BEGIN Given information

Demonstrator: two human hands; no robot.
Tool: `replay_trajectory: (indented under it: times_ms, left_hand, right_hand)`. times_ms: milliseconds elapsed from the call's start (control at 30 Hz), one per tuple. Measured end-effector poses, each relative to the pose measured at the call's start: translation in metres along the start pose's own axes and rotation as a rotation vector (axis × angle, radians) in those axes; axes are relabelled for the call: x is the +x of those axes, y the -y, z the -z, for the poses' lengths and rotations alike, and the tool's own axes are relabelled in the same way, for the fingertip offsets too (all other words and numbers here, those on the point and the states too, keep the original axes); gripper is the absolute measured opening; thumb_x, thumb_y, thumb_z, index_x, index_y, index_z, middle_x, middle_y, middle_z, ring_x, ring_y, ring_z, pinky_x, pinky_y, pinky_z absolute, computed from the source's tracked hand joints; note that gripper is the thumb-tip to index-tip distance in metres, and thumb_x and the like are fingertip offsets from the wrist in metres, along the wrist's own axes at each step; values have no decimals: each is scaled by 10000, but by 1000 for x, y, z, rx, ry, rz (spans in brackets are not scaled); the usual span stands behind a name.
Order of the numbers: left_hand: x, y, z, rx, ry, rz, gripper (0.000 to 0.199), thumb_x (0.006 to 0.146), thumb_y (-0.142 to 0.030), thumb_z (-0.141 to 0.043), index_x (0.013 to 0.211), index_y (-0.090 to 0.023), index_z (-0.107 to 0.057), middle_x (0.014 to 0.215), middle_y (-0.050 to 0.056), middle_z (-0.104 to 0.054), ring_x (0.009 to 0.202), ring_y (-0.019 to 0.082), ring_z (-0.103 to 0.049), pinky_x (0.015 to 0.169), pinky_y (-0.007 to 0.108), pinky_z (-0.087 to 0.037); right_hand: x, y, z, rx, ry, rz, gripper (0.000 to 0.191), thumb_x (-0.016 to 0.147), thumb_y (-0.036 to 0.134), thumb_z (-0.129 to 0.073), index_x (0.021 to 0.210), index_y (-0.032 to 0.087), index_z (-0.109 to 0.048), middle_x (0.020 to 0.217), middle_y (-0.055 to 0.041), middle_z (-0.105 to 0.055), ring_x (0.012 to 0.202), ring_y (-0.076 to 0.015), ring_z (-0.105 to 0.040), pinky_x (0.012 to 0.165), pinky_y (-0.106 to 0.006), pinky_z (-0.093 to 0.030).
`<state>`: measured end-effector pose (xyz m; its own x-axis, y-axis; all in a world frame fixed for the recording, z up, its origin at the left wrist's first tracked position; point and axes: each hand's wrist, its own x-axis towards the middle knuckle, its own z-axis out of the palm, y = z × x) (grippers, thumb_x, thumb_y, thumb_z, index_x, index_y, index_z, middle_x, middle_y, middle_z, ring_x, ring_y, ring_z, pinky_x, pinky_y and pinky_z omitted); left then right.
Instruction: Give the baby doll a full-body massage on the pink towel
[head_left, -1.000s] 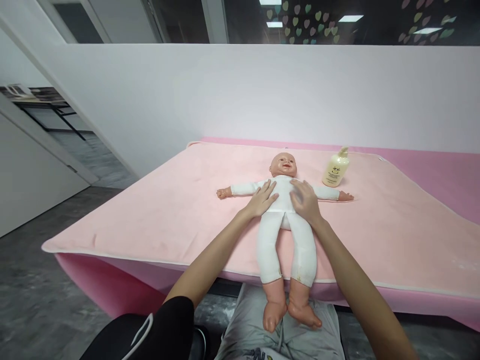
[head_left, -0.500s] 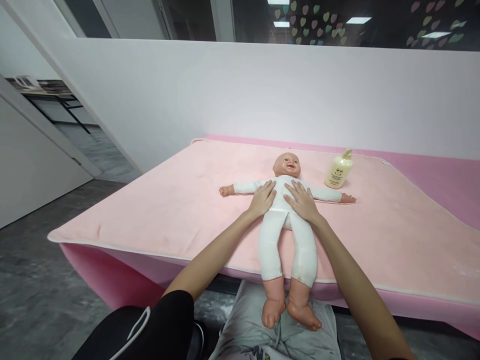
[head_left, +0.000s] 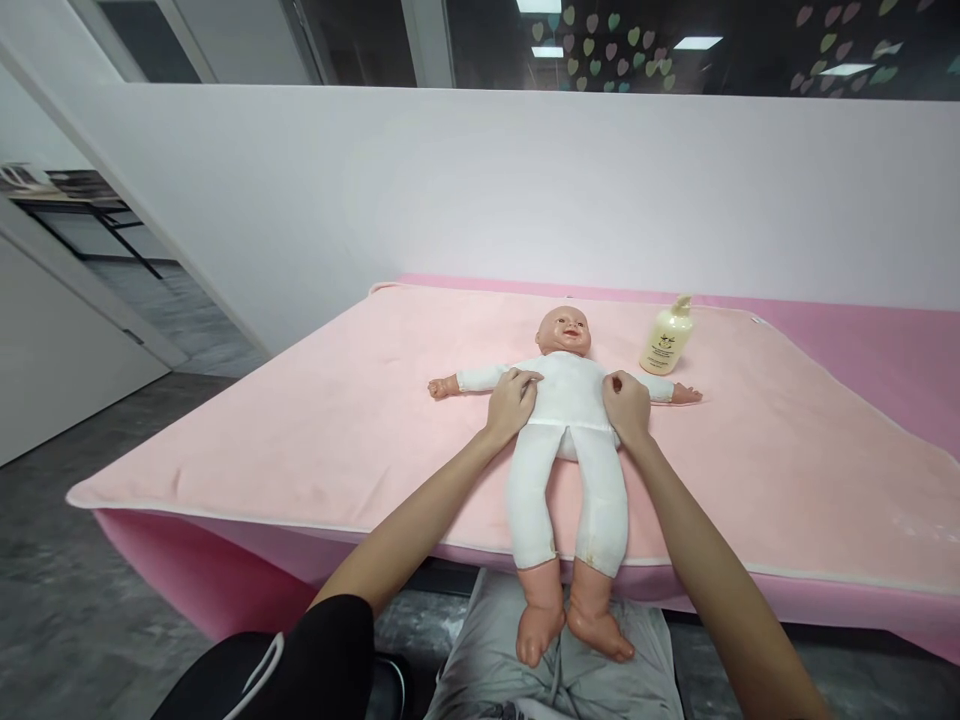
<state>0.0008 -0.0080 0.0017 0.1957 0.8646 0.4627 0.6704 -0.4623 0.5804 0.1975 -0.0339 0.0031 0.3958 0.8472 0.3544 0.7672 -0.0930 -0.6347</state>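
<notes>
A baby doll [head_left: 568, 392] with a white cloth body lies face up, its arms spread and its feet hanging past the table edge over my lap. At the doll's side, on the left of the view, my left hand [head_left: 513, 402] is closed, its bent fingers touching the torso just below the arm. My right hand [head_left: 627, 405] rests against the opposite side in a loose fist, a small dark gap showing between thumb and forefinger. Neither hand shows anything held. Beyond the doll's other arm stands a pale yellow pump bottle [head_left: 667, 338].
A light pink blanket [head_left: 315, 430] covers the table, over a darker pink surface [head_left: 847, 350]. Behind it rises a white wall [head_left: 480, 190] with a window above. A door [head_left: 67, 350] is at the left, with grey floor below.
Both hands were lying flat with fingers stretched on the doll's chest. They have drawn apart to its sides, and their fingers have curled in. The view has shifted slightly; the bottle has not moved.
</notes>
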Motion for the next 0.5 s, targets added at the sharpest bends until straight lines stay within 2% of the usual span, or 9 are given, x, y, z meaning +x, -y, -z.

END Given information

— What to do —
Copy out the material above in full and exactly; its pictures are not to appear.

— Result of the exercise —
Demonstrator: two human hands; no robot.
Tool: `replay_trajectory: (indented under it: times_ms, left_hand, right_hand)`. times_ms: milliseconds elapsed from the call's start (control at 30 Hz), one per tuple. Measured end-effector poses, each relative to the pose measured at the call's start: translation in metres along the start pose's own axes and rotation as a rotation vector (axis × angle, radians) in those axes; axes are relabelled for the call: x is the +x of those axes, y the -y, z the -z, for the poses' lengths and rotations alike, and the tool's own axes are relabelled in the same way, for the fingertip offsets too (all other words and numbers here, those on the point and the states too, keep the original axes); gripper is the absolute measured opening; thumb_x, thumb_y, thumb_z, index_x, index_y, index_z, middle_x, middle_y, middle_z, ring_x, ring_y, ring_z, pinky_x, pinky_y, pinky_z absolute, computed from the source's tracked hand joints; note that gripper is the thumb-tip to index-tip distance in metres, and thumb_x and the like are fingertip offsets from the wrist in metres, along the wrist's own axes at each step; values have no decimals: each is scaled by 10000, but by 1000 for x, y, z, rx, ry, rz (spans in brackets are not scaled); the usual span stands behind a name.
Order of the numbers: left_hand: x, y, z, rx, ry, rz, gripper (0.000 to 0.199), thumb_x (0.006 to 0.146), thumb_y (-0.142 to 0.030), thumb_z (-0.141 to 0.043), index_x (0.013 to 0.211), index_y (-0.090 to 0.023), index_z (-0.107 to 0.057), middle_x (0.014 to 0.215), middle_y (-0.050 to 0.056), middle_z (-0.104 to 0.054), ring_x (0.009 to 0.202), ring_y (-0.019 to 0.082), ring_z (-0.103 to 0.049), pinky_x (0.015 to 0.169), pinky_y (-0.007 to 0.108), pinky_z (-0.087 to 0.037); right_hand: x, y, z, rx, ry, rz, gripper (0.000 to 0.191), thumb_x (-0.016 to 0.147), thumb_y (-0.036 to 0.134), thumb_z (-0.129 to 0.073), index_x (0.021 to 0.210), index_y (-0.032 to 0.087), index_z (-0.109 to 0.048), middle_x (0.020 to 0.217), middle_y (-0.055 to 0.041), middle_z (-0.105 to 0.055), ring_x (0.012 to 0.202), ring_y (-0.076 to 0.015), ring_z (-0.105 to 0.040), pinky_x (0.012 to 0.165), pinky_y (-0.106 to 0.006), pinky_z (-0.093 to 0.030).
`<state>`: measured end-effector pose (xyz m; its own x-axis, y-axis; all in a world frame fixed for the recording, z up, its origin at the left wrist's first tracked position; point and axes: each hand's wrist, its own x-axis towards the middle knuckle, its own z-axis out of the palm, y = z × x) (grippers, thumb_x, thumb_y, thumb_z, index_x, index_y, index_z, middle_x, middle_y, middle_z, ring_x, ring_y, ring_z, pinky_x, pinky_y and pinky_z omitted); left then right.
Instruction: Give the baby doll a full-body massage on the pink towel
[head_left, -1.000s] 
[head_left, -0.500s] 
[head_left, +0.000s] 
<state>0.0008 -0.0080 0.0017 0.1957 0.8646 0.4627 0.6704 -0.4623 0.5804 0.1975 -0.0339 0.0031 0.3958 0.8472 0.3544 0.7672 -0.0930 -0.6347</state>
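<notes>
A baby doll [head_left: 568, 392] with a white cloth body lies face up, its arms spread and its feet hanging past the table edge over my lap. At the doll's side, on the left of the view, my left hand [head_left: 513, 402] is closed, its bent fingers touching the torso just below the arm. My right hand [head_left: 627, 405] rests against the opposite side in a loose fist, a small dark gap showing between thumb and forefinger. Neither hand shows anything held. Beyond the doll's other arm stands a pale yellow pump bottle [head_left: 667, 338].
A light pink blanket [head_left: 315, 430] covers the table, over a darker pink surface [head_left: 847, 350]. Behind it rises a white wall [head_left: 480, 190] with a window above. A door [head_left: 67, 350] is at the left, with grey floor below.
Both hands were lying flat with fingers stretched on the doll's chest. They have drawn apart to its sides, and their fingers have curled in. The view has shifted slightly; the bottle has not moved.
</notes>
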Motion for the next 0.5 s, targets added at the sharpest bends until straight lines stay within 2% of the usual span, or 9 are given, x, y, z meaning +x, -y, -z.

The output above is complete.